### About this task:
Return the data that follows exactly as it appears. Pictures do not belong in the copy.

### Supplied data:
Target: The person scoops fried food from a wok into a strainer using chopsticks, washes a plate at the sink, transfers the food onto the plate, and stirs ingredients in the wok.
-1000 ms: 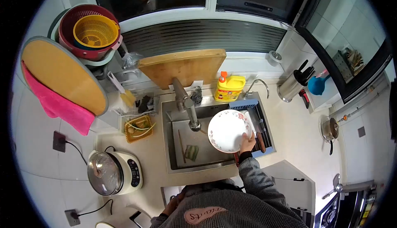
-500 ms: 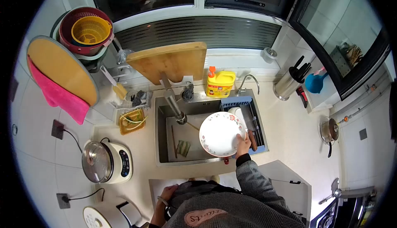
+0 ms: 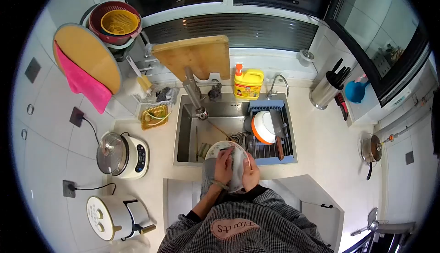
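In front of my body, over the sink's near edge, I hold a white plate [image 3: 214, 149] with a floral rim, tilted and partly covered. My left hand [image 3: 223, 167] is closed on a grey checked cloth [image 3: 209, 174] and presses it against the plate. It cannot be told whether this cloth is part of the apron. My right hand [image 3: 250, 175] grips the plate's right side, its fingers partly hidden. Beyond my hands, the sink [image 3: 185, 136] holds a green-striped sponge [image 3: 204, 150] and thin sticks. A blue dish rack [image 3: 282, 160] carries a white bowl with an orange rim [image 3: 263, 128] and a cleaver [image 3: 278, 136].
Behind the sink stand a cutting board [image 3: 197, 56], a faucet [image 3: 195, 95] and a yellow detergent jug [image 3: 248, 83]. An electric cooker [image 3: 135, 154] and a rice cooker [image 3: 117, 216] are on the left. A knife block [image 3: 324, 92] and small pot [image 3: 370, 148] sit right.
The plate has come from above the sink toward my body and tilted. My left hand has risen from my side to the plate with grey cloth. The rack's bowl is now uncovered.
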Available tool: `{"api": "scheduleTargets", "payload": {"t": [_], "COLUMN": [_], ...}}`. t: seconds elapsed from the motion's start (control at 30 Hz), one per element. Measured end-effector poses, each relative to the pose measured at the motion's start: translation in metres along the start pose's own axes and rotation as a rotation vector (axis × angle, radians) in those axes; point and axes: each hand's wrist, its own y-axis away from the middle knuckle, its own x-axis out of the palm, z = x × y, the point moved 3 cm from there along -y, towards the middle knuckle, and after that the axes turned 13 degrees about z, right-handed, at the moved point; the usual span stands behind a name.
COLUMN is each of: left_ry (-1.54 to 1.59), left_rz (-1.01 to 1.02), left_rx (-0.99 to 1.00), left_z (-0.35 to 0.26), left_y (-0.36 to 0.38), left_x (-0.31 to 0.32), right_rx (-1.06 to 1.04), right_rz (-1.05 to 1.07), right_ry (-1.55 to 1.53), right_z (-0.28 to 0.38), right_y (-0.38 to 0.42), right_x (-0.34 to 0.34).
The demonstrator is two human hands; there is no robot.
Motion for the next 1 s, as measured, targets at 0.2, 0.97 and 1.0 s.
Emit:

### Completed task:
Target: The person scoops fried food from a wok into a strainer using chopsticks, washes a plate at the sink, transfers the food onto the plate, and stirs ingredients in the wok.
-1000 ms: 
-500 ms: 
+0 ms: 
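In front of my body, over the sink's near edge, I hold a white plate [image 3: 214, 149] with a floral rim, tilted and partly covered. My left hand [image 3: 223, 167] is closed on a grey checked cloth [image 3: 209, 174] and presses it against the plate. It cannot be told whether this cloth is part of the apron. My right hand [image 3: 250, 175] grips the plate's right side, its fingers partly hidden. Beyond my hands, the sink [image 3: 185, 136] holds a green-striped sponge [image 3: 204, 150] and thin sticks. A blue dish rack [image 3: 282, 160] carries a white bowl with an orange rim [image 3: 263, 128] and a cleaver [image 3: 278, 136].
Behind the sink stand a cutting board [image 3: 197, 56], a faucet [image 3: 195, 95] and a yellow detergent jug [image 3: 248, 83]. An electric cooker [image 3: 135, 154] and a rice cooker [image 3: 117, 216] are on the left. A knife block [image 3: 324, 92] and small pot [image 3: 370, 148] sit right.
The plate has come from above the sink toward my body and tilted. My left hand has risen from my side to the plate with grey cloth. The rack's bowl is now uncovered.
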Available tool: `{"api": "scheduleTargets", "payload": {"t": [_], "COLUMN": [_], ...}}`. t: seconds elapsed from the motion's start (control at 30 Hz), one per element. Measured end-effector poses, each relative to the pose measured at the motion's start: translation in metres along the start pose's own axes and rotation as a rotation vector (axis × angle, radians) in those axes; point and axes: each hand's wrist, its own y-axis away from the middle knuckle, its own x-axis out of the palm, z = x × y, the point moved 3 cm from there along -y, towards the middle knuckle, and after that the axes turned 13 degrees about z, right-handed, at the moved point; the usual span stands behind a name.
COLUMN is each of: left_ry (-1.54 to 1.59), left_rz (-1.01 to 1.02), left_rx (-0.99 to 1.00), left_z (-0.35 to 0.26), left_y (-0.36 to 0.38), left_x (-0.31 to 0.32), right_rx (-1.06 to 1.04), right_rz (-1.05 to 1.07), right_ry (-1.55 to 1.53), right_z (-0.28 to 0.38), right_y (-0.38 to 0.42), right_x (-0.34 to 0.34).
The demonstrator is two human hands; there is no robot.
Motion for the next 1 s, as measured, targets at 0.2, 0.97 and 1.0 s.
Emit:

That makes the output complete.